Yet another pivot question

  • Hi everyone,

    I have been searching the everywhere in the hope of finding an answer to a problem that would have been very simple to solve in MS Access, but is a bit more problematic in SQL server. I have a simple two column table, both of which are varchar(1000). Column 1 is called "field" and Column 2 is called "fieldValue"

    The shape of the record set is currently this:

    Field ............... FieldValue

    LastName ......... Davis

    First Name ......... Ken

    Salutation .......... Mr.

    I want to change transform it to this:

    Lastname. ........ FirstName .......... Salutation

    Davis .............. Ken ................... Mr.

    I have a constant number of columns (72) so I do not have a problem with hard coding the column values. I have read many of the posts here, (and elsewhere) but cannot seem to find a solution that fits my specific case. Can anyone point me in the right direction?
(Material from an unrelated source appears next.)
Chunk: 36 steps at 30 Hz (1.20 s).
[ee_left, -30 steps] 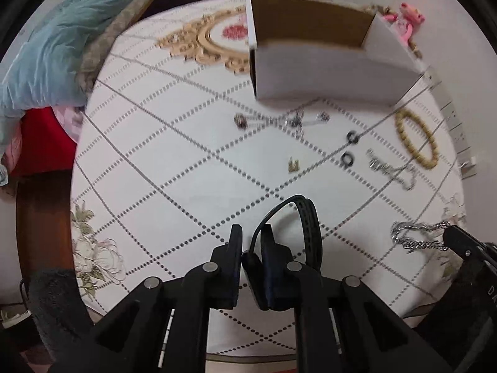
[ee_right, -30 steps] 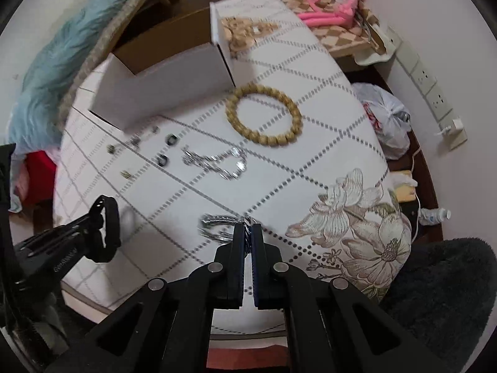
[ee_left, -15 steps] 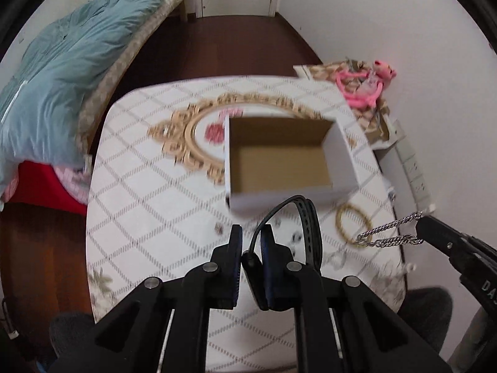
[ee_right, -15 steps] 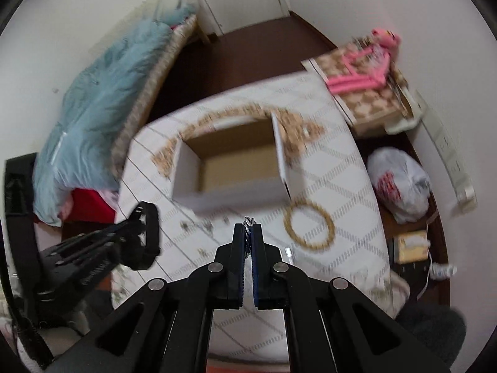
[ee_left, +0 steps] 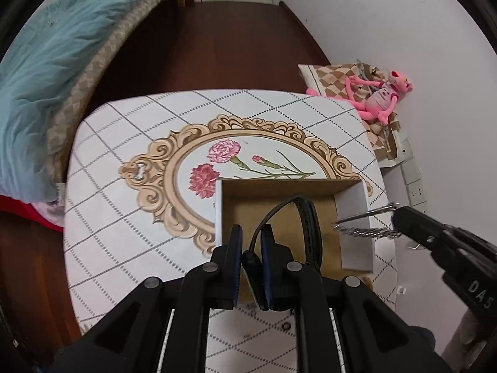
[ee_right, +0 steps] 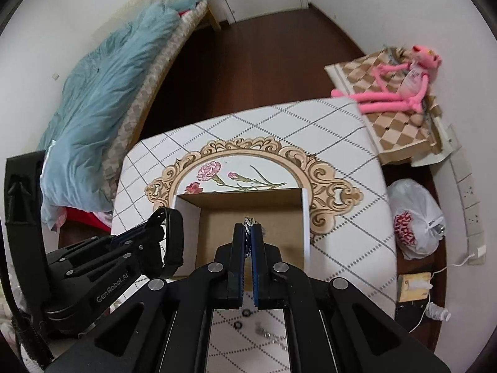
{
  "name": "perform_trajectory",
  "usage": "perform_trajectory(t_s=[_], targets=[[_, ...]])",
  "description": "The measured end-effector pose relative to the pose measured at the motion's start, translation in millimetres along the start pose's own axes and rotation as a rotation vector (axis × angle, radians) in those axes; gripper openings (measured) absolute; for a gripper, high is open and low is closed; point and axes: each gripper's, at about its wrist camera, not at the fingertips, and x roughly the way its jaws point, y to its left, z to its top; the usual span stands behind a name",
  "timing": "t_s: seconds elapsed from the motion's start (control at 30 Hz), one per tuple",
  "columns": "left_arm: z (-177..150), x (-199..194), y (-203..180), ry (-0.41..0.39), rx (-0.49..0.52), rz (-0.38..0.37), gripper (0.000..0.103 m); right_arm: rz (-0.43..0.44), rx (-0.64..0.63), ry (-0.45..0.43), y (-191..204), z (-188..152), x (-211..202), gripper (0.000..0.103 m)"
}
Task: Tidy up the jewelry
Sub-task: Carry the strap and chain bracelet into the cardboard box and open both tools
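Note:
An open white cardboard box [ee_left: 354, 217] with a brown inside stands on the patterned table; it also shows in the right wrist view [ee_right: 306, 217]. My left gripper [ee_left: 251, 236] is shut on a black band bracelet [ee_left: 307, 220] and holds it above the box's near left part. My right gripper [ee_right: 248, 230] is shut on a silver chain bracelet [ee_right: 250, 222], held above the box. In the left wrist view the chain [ee_left: 363, 223] hangs over the box's right wall. Small rings [ee_right: 242, 318] and a silver chain [ee_right: 273, 337] lie on the table near the box.
The table [ee_left: 124, 223] has a white diamond-pattern cloth with a gold floral frame. A bed with a blue blanket [ee_right: 102, 99] is at the left. A pink plush toy [ee_right: 403, 90] lies on a checked box at the right, with a plastic bag [ee_right: 416, 217] below.
Both grippers have risen and moved forward from the near table to above the box, carrying the black band and the silver chain. The beaded bracelet has dropped out of view.

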Motion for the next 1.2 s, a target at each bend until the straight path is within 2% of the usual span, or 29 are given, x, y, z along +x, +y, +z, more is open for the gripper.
perform_trajectory(t_s=[0.17,0.3,0.37,0.43,0.47,0.53,0.57,0.6,0.63,0.67,0.73,0.77,0.9,1.2], targets=[[15.6,26.2,4.2,0.057,-0.021,-0.026,0.010,0.010,0.004,0.074,-4.8,14.9,37.4,0.004],[23.8,32.4,5.3,0.085,-0.040,-0.058,0.014,0.033,0.010,0.141,-9.7,20.4,56.0,0.005],[27.3,31.5,5.6,0.084,-0.045,-0.049,0.028,0.039,0.026,0.172,-13.5,21.3,60.5,0.005],[29.6,26.9,7.6,0.071,-0.050,-0.033,0.081,0.037,0.036,0.171,-17.4,21.1,58.8,0.010],[29.7,23.6,9.7,0.060,-0.053,-0.034,0.085,0.025,0.034,0.165,-18.7,20.9,56.7,0.014],[30.2,18.1,14.4,0.046,-0.058,-0.001,0.085,-0.004,0.027,0.149,-21.5,20.0,50.4,0.030],[29.7,15.7,16.4,0.041,-0.056,0.016,0.086,-0.028,0.020,0.144,-22.3,17.8,47.5,0.034],[29.1,14.0,18.5,0.035,-0.056,0.028,0.090,-0.042,0.013,0.137,-23.4,17.0,45.6,0.043],[25.8,10.2,21.2,0.022,-0.054,0.058,0.099,-0.074,-0.001,0.131,-23.4,14.9,43.6,0.057],[23.6,8.0,22.3,0.007,-0.049,0.079,0.101,-0.123,-0.019,0.123,-22.1,11.1,42.3,0.061],[16.1,3.2,24.6,-0.031,-0.039,0.118,0.101,-0.171,-0.043,0.113,-20.2,2.3,42.4,0.086],[10.9,1.5,24.9,-0.049,-0.033,0.135,0.101,-0.203,-0.054,0.110,-18.9,-2.3,43.4,0.090],[-3.5,4.9,23.9,-0.073,-0.014,0.190,0.102,-0.296,-0.093,0.114,-13.7,-26.2,54.4,0.092],[-29.9,8.4,21.0,-0.067,-0.004,0.227,0.102,-0.319,-0.066,0.111,-13.1,-50.3,58.3,0.092]])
Many Thanks in advance.

  • You can take a look at cross tabs in this article: http://www.sqlservercentral.com/articles/T-SQL/63681/

    And here's an example:

    SELECT ID

    ,MAX(CASE WHEN field = 'LastName' THEN FieldValue END) AS LastName

    ,MAX(CASE WHEN field = 'FirstName' THEN FieldValue END) AS FirstName

    ,MAX(CASE WHEN field = 'Salutation' THEN FieldValue END) AS Salutation

    --And so on

    FROM MyTable

    GROUP BY ID

    The best option is to get rid of this design and have properly normalized tables. 😉

    Luis C.
    General Disclaimer:
    Are you seriously taking the advice and code from someone from the internet without testing it? Do you at least understand it? Or can it easily kill your server?
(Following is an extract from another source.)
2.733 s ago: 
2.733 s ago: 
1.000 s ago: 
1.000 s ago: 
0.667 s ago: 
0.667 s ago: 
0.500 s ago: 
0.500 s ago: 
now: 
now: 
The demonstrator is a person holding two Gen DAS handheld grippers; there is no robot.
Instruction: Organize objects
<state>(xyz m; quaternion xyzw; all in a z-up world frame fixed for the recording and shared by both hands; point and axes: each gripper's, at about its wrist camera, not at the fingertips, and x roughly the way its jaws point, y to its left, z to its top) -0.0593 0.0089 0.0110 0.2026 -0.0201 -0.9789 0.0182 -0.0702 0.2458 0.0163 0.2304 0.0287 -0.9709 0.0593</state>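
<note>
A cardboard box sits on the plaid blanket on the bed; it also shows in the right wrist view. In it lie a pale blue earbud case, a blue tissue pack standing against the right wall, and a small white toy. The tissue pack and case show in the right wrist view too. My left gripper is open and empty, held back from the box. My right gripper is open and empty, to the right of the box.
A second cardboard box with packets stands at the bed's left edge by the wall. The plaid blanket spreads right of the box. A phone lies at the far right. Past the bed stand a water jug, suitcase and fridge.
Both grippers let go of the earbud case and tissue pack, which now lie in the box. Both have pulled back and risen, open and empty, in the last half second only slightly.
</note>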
    How to post data/code on a forum to get the best help: Option 1 / Option 2
  • Awesome! Thanks! I wish I could get the stupid thing normalized. I am getting the data from an ETL operation off a webpage application form, so I am pretty much stuck with what I have. The only other question I have is: How do I derive the ID value. I have two columns in the table, that is all.

  • How do I derive the ID value. I have two columns in the table, that is all.

    Ok, that is really bad. Do you get only one person's record in the table at a time? If not, how would you tell them apart? Just by the order of the fields as they come to you?

    And when you say its an ETL operation, what kind? Do you have no control over it?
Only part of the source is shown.